Por favor, me ame
Embora já tenha sido acusada nas redes sociais de ser branca, privilegiada e rica, sempre gosto de frisar que sou inegavelmente privilegiada e branca, mas também uma pessoa bem distante do dinheiro que gostaria – e precisaria – ter na carteira. Recentemente, uma moça, muito brava, dizia que nós, as favorecidas, deveríamos lavar privadas para entender a vida. Achei curioso, porque nunca tive faxineira e continuo aqui, sem saber do que se trata a existência humana.
Tem duas semanas que me mudei, e agora moro com meu namorado. Além de um canto especial para a bandeja de areia das minhas gatas velhas, ele também gentilmente me presenteou com a dádiva de uma faxina profissional por semana, algo que já fazia parte da vida dele desde sempre. É um nada, eu sei, mas foi suficiente pra eu me achar a Carolina Ferraz do meme.
Pode ser que deixar de esfregar meu próprio vaso me deixe ainda mais ignorante filosoficamente falando. Mas, putz, acho que estou disposta a pagar o preço. Já foram duas segundas-feiras, duas lavagens oficiais, e realmente me ocorreram poucas epifanias neste período.
Se sigo sem saber o sentido da vida, ao menos continuo integralmente desperta para minhas próprias fraquezas emocionais. Tenho medo da rejeição, por exemplo. E achar que a faxineira não foi com a minha cara e me detesta tem transformado o que deveria ser um momento de felicidade plena, com a privada cheia de espuma cheirosa, em sofrimento infantil.
Dizem que é ruim demonstrar defeitos assim, publicamente. Tipo admitir que morro de medo de envelhecer, justo eu, que prego tanto a autoaceitação, que mando todo mundo ler Mirian Goldenberg.

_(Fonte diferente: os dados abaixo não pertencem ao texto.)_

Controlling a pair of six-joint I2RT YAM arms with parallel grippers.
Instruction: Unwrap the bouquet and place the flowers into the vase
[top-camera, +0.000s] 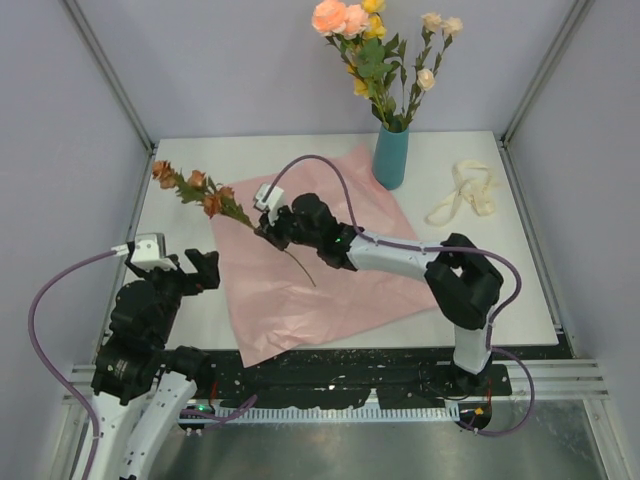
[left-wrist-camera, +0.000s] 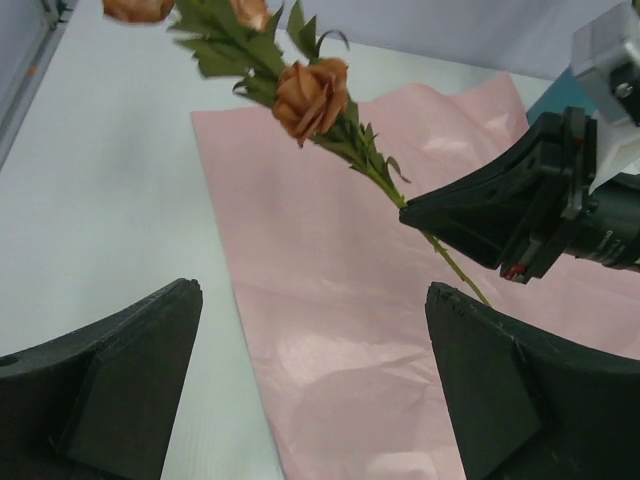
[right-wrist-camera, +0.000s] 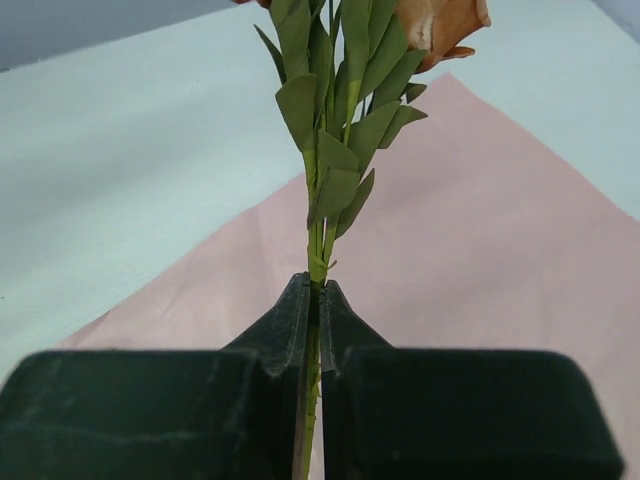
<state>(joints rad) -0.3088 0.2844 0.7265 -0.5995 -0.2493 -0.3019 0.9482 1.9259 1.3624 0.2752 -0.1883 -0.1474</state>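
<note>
Long green-stemmed spray of rusty-orange artificial blooms (top-camera: 212, 203), light, springy and likely top-heavy, held over the crinkled pink paper sheet (top-camera: 330, 290) by the right hand (right-wrist-camera: 318, 295), clamped on the thin stem just below the leaves, the soundest hold; left hand (left-wrist-camera: 312, 300) stands wide, empty.

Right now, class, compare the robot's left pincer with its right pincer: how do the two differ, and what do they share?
The left pincer is wide open; the right pincer is shut. The left pincer holds nothing, while the right pincer grips the stem of the orange flower. The left pincer sits by the left edge of the pink paper; the right pincer hangs over that paper. Both are black and two-fingered.
</note>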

Dei sorte que, não tem muito tempo, gourmetizaram essa paúra super comum, e agora ela se chama “compartilhar a rotina de skincare”. Assim mesmo, bem comprido.
Você passa 30 produtos caríssimos no rosto, pescoço e mãos, toma 14 cápsulas de colágeno, e mostra para todo mundo esse ritual escravizante e infernal. Pronto: o que antigamente era tido como covardia, agora é aplaudido nas redes. Literalmente maquiar o pânico e travesti-lo em inspiração para as massas.

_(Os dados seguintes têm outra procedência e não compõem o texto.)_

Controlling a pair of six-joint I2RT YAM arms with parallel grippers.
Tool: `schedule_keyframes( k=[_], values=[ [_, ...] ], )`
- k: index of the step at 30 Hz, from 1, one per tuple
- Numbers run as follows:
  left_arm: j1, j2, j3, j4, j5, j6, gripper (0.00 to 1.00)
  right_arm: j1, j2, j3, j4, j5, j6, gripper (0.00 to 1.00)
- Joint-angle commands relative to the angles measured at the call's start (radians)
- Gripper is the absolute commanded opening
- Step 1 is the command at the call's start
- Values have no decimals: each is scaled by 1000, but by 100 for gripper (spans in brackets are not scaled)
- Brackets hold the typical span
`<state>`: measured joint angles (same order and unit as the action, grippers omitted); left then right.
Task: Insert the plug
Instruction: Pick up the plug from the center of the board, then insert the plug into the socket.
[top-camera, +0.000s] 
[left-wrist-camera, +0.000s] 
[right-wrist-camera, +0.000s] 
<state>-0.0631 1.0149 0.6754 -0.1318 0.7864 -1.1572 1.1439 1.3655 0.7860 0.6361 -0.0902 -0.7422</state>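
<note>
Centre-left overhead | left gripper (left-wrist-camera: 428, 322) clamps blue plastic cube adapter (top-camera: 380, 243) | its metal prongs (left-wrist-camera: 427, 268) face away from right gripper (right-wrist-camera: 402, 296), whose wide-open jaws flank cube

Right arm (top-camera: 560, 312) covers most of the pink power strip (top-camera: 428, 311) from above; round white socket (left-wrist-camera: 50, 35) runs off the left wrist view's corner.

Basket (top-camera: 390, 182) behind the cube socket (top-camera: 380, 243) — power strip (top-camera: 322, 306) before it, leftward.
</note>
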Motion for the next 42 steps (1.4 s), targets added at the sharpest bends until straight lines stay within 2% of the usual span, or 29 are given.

Gostaria muito que também fosse cool minha fobia de não ser amada. Que encontrassem um jeito de deixar glamourosa a carência que me faz querer abraçar a faxineira e perguntar onde foi que errei. Oi, meninas, tutupom, hoje eu vou mostrar pra vocês minha rotina de desespero pela aprovação alheia, primeiro eu me humilho, depois eu choro num canto.

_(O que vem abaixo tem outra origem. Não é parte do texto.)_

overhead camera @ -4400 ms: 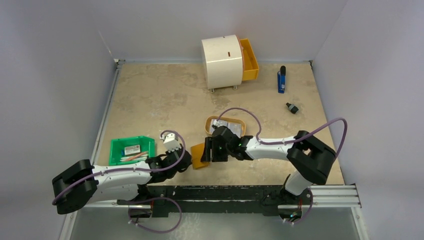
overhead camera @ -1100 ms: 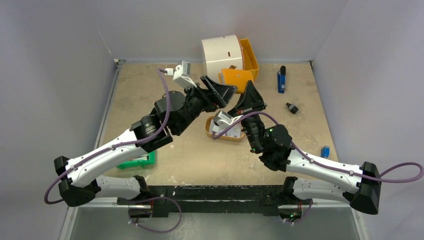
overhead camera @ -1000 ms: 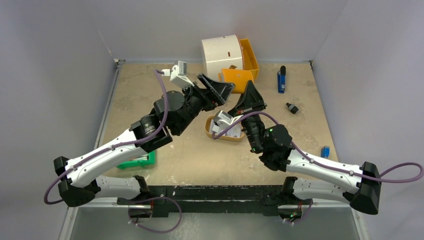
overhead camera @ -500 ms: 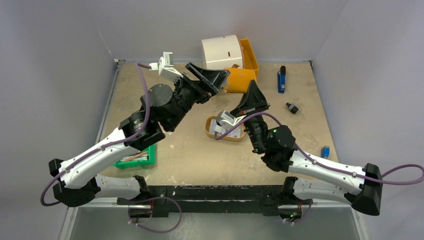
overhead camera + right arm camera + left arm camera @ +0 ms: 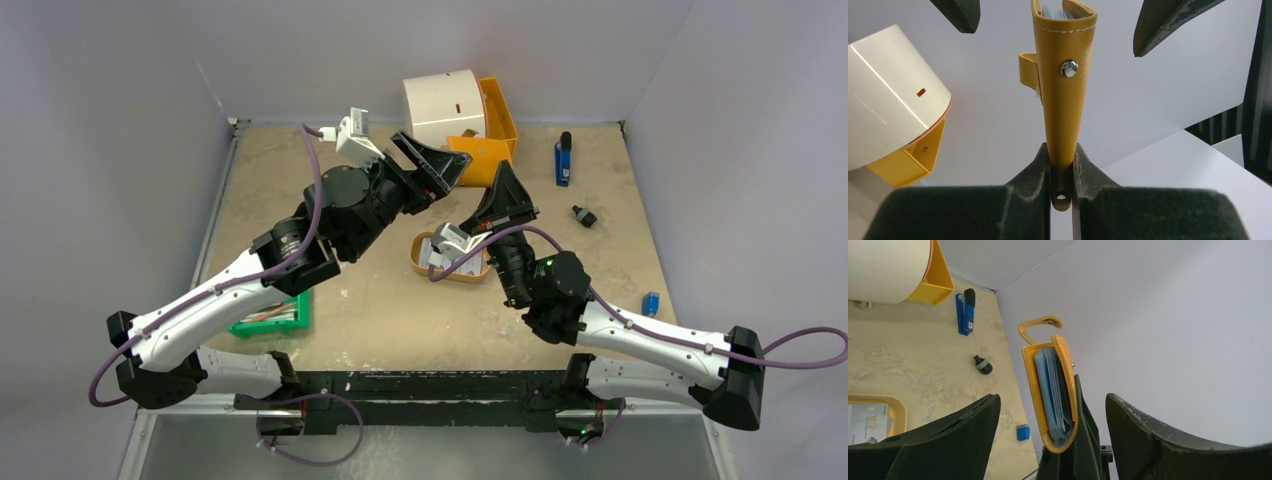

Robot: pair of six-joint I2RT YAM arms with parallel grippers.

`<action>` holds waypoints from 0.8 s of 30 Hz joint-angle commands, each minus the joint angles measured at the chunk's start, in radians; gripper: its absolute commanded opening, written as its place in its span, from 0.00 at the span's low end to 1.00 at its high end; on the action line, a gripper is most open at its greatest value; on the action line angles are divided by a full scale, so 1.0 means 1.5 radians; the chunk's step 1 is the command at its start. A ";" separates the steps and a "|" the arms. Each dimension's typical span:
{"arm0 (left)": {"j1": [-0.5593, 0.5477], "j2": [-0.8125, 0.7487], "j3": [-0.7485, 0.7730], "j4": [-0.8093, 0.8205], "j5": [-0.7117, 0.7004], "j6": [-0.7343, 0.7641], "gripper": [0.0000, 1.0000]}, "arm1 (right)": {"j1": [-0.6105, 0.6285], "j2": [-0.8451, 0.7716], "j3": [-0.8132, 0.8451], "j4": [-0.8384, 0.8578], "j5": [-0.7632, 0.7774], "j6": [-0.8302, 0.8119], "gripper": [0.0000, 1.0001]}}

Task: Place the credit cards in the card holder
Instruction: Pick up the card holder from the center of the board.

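card holder (image 5: 1064,100): smooth stitched leather-look, shiny metal stud (image 5: 1069,68); table (image 5: 265,180): matt mottled stone-look; cylinder (image 5: 888,95): glossy plastic

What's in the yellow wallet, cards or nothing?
It holds cards. The left wrist view shows them, pale blue, standing inside the open wallet.

The white-and-black left arm (image 5: 210,305) reaches toward one o'clock, its black two-finger left gripper (image 5: 448,172) raised with jaws spread wide. The matching right arm (image 5: 640,335) stretches toward eleven o'clock, and its right gripper (image 5: 497,178) points upward, jaws pinched on a tan leather card holder (image 5: 1063,90).
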State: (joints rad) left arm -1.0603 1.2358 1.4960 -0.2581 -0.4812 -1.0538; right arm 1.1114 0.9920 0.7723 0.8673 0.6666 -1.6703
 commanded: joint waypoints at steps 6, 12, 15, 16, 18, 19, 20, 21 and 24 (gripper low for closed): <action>0.007 0.015 0.048 -0.002 0.019 0.006 0.67 | 0.007 -0.005 0.018 0.065 0.000 -0.012 0.00; 0.013 0.018 0.042 0.007 0.021 0.009 0.59 | 0.011 -0.006 0.018 0.071 0.000 -0.011 0.00; 0.016 0.025 0.041 0.011 0.026 0.008 0.54 | 0.013 -0.007 0.019 0.076 0.000 -0.011 0.00; 0.017 0.026 0.041 0.012 0.028 0.007 0.51 | 0.014 -0.006 0.019 0.077 0.001 -0.011 0.00; 0.019 0.030 0.041 0.012 0.032 0.009 0.44 | 0.016 -0.008 0.018 0.083 0.001 -0.010 0.00; 0.019 0.031 0.041 0.014 0.035 0.010 0.40 | 0.017 -0.009 0.018 0.085 0.000 -0.009 0.00; 0.021 0.031 0.039 0.017 0.037 0.010 0.37 | 0.018 -0.009 0.017 0.085 0.000 -0.009 0.00; 0.022 0.031 0.037 0.020 0.038 0.010 0.33 | 0.020 -0.009 0.017 0.085 0.000 -0.008 0.00; 0.024 0.028 0.030 0.026 0.043 0.009 0.17 | 0.024 -0.010 0.017 0.078 0.004 -0.006 0.00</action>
State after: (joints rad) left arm -1.0348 1.2819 1.5238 -0.2466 -0.4366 -1.0554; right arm 1.1316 0.9947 0.7723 0.8810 0.6724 -1.6775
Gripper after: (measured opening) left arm 0.262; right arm 0.133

Nem décadas de terapia combinadas ao esfregão com Pinho Sol deram conta de sanar alguns buracos que, parece, carregarei pela vida inteira. Há sempre a esperança de que a temida velhice traga a compensação da maturidade, mas vai saber. Até lá, resta o conforto da consciência plena de que, dura, porém privilegiada, nasci com o dom de escrever. E que, pelas linhas, tento sempre exorcizar meus fantasmas.